* **YOUR GOAL**
Give all the lines below again, exactly, with no pictures.

EXTRACTED INFORMATION Start Marker

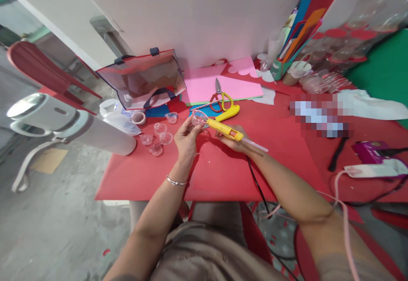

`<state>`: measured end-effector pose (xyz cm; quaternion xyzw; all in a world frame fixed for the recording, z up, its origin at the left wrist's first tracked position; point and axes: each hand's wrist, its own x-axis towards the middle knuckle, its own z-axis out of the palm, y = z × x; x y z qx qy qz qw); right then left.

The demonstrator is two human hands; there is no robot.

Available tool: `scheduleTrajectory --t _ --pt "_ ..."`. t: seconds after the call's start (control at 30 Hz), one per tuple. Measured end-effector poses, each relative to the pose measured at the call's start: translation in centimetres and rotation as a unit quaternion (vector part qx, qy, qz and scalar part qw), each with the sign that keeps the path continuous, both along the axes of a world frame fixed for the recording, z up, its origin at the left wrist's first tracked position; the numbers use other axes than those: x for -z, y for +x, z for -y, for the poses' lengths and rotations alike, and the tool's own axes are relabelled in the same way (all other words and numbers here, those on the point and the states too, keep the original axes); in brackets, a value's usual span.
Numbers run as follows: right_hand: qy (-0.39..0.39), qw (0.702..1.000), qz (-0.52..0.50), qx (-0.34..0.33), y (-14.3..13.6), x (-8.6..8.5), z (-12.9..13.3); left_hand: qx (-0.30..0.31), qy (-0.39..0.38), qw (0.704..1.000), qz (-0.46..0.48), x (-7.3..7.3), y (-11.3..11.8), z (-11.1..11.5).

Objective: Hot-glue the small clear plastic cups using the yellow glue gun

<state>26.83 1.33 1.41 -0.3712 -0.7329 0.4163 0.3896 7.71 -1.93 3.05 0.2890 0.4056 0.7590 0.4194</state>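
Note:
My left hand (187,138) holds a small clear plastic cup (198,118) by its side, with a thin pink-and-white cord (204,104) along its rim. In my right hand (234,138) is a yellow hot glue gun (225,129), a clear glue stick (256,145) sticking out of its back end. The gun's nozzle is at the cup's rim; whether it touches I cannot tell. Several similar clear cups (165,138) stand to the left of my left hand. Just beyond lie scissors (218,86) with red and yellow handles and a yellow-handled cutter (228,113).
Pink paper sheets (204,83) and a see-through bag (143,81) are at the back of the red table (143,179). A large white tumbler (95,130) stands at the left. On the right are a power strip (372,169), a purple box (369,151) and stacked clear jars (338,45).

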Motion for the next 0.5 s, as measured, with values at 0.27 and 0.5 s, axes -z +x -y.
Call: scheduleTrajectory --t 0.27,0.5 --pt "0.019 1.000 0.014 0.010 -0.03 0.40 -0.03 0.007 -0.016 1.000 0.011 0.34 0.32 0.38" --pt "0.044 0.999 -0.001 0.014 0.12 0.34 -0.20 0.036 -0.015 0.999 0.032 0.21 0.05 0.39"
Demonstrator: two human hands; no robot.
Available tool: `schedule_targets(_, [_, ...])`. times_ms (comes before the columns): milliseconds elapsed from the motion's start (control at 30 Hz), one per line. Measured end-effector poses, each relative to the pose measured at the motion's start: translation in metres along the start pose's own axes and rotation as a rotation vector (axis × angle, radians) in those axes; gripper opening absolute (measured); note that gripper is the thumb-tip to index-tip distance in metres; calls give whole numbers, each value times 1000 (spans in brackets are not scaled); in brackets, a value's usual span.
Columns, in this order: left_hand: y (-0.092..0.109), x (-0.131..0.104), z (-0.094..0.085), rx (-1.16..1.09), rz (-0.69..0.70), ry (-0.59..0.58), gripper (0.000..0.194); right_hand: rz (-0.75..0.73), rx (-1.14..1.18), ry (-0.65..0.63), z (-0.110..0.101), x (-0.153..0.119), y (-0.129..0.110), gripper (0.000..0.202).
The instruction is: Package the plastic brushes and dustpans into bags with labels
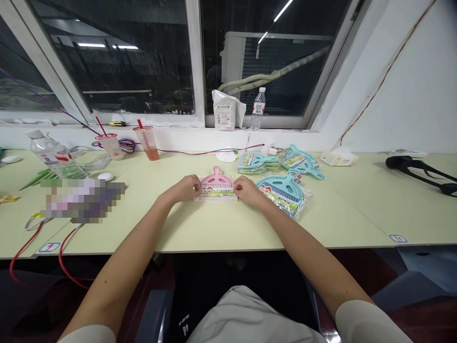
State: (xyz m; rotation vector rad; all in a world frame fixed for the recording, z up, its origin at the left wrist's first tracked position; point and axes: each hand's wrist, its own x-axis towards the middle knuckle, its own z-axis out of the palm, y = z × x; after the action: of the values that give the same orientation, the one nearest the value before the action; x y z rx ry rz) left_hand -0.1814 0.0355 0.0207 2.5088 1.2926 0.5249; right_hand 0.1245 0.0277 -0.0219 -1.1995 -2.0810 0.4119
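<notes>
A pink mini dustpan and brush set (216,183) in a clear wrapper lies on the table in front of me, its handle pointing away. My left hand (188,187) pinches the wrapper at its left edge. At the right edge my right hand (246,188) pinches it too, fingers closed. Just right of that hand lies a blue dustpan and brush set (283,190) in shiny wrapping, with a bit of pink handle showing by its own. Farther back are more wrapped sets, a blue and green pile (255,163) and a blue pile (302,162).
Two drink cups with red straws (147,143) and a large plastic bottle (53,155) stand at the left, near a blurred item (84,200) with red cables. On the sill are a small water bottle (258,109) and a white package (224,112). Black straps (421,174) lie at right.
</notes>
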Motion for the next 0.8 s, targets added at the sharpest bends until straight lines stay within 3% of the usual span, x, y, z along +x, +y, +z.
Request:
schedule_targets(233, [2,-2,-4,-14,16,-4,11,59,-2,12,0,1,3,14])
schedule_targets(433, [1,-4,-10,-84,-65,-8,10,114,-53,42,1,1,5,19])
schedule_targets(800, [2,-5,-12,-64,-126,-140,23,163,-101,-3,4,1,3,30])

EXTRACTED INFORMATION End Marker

* **RESULT BELOW**
`<state>`: measured end-effector pose (xyz cm; quaternion xyzw; all in a world frame fixed for the recording, z up, its origin at the left wrist's first tracked position; point and axes: each hand's wrist, its own x-axis towards the middle knuckle, its own z-axis out of the palm, y = z × x; x y z qx qy qz qw); right then left.

The demonstrator is two human hands; there is no robot.

Available tool: `scheduleTrajectory --t _ --pt "_ ..."`. t: seconds after the call's start (control at 30 Hz), one per tuple. Measured end-effector poses, each relative to the pose measured at the call's start: translation in centimetres and rotation as a unit quaternion (vector part qx, qy, qz and scalar part qw), each with the sign that keeps the path continuous, both along the axes of a world frame fixed for the recording, z up, its origin at the left wrist's first tracked position; the numbers use other axes than those: x for -z, y for +x, z for -y, for the poses' lengths and rotations alike, and the tool's own axes are relabelled in the same way (all other words and numbers here, those on the point and the states too, keep the original axes); in brackets, a value's usual span.
Numbers run as follows: right_hand: qy (-0.39..0.39), qw (0.702..1.000), qz (-0.52..0.50), qx (-0.34..0.33), y (-14.3..13.6), x (-8.6..8.5), z (-12.9..13.3); left_hand: qx (-0.30..0.31), qy (-0.39..0.38), qw (0.704..1.000), qz (-0.46..0.48), x (-7.3..7.3), y (-11.3..11.8), z (-11.1..11.5).

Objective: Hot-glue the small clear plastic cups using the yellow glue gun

<state>26.83 1.33 1.41 -0.3712 -0.7329 0.4163 0.3896 7.71 -1.93 3.05 0.2890 0.4056 0.7590 0.4194</state>
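Note:
My left hand (187,138) holds a small clear plastic cup (198,118) by its side, with a thin pink-and-white cord (204,104) along its rim. In my right hand (234,138) is a yellow hot glue gun (225,129), a clear glue stick (256,145) sticking out of its back end. The gun's nozzle is at the cup's rim; whether it touches I cannot tell. Several similar clear cups (165,138) stand to the left of my left hand. Just beyond lie scissors (218,86) with red and yellow handles and a yellow-handled cutter (228,113).
Pink paper sheets (204,83) and a see-through bag (143,81) are at the back of the red table (143,179). A large white tumbler (95,130) stands at the left. On the right are a power strip (372,169), a purple box (369,151) and stacked clear jars (338,45).
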
Motion for the next 0.5 s, as measured, with values at 0.27 and 0.5 s, axes -z +x -y.
Call: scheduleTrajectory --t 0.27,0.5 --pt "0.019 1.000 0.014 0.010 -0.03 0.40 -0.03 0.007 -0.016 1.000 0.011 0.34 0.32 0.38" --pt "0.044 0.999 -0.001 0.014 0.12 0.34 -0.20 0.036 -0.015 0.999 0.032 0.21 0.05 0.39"
Demonstrator: two human hands; no robot.
Available tool: `schedule_targets(_, [_, ...])`. times_ms (comes before the columns): milliseconds elapsed from the motion's start (control at 30 Hz), one per line. Measured end-effector poses, each relative to the pose measured at the motion's start: translation in metres along the start pose's own axes and rotation as a rotation vector (axis × angle, radians) in those axes; gripper opening absolute (measured); note that gripper is the thumb-tip to index-tip distance in metres; calls give whole numbers, each value times 1000 (spans in brackets are not scaled); in brackets, a value's usual span.
Columns, in this order: left_hand: y (-0.092..0.109), x (-0.131..0.104), z (-0.094..0.085), rx (-1.16..1.09), rz (-0.69..0.70), ry (-0.59..0.58), gripper (0.000..0.194); right_hand: rz (-0.75..0.73), rx (-1.14..1.18), ry (-0.65..0.63), z (-0.110..0.101), x (-0.153..0.119), y (-0.129..0.110), gripper (0.000..0.202).
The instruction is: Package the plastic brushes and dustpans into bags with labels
State: (xyz m; rotation vector rad; all in a world frame fixed for the recording, z up, its origin at the left wrist's first tracked position; point and axes: each hand's wrist, its own x-axis towards the middle knuckle, its own z-axis out of the palm, y = z × x; after the action: of the values that give the same orientation, the one nearest the value before the action; x y z rx ry rz) left_hand -0.1814 0.0355 0.0207 2.5088 1.2926 0.5249; right_hand 0.1245 0.0277 -0.0219 -1.1995 -2.0810 0.4119
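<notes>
A pink mini dustpan and brush set (216,183) in a clear wrapper lies on the table in front of me, its handle pointing away. My left hand (188,187) pinches the wrapper at its left edge. At the right edge my right hand (246,188) pinches it too, fingers closed. Just right of that hand lies a blue dustpan and brush set (283,190) in shiny wrapping, with a bit of pink handle showing by its own. Farther back are more wrapped sets, a blue and green pile (255,163) and a blue pile (302,162).
Two drink cups with red straws (147,143) and a large plastic bottle (53,155) stand at the left, near a blurred item (84,200) with red cables. On the sill are a small water bottle (258,109) and a white package (224,112). Black straps (421,174) lie at right.
</notes>
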Motion for the next 0.8 s, targets added at the sharpest bends until straight lines stay within 3% of the usual span, x, y, z along +x, +y, +z.
Request:
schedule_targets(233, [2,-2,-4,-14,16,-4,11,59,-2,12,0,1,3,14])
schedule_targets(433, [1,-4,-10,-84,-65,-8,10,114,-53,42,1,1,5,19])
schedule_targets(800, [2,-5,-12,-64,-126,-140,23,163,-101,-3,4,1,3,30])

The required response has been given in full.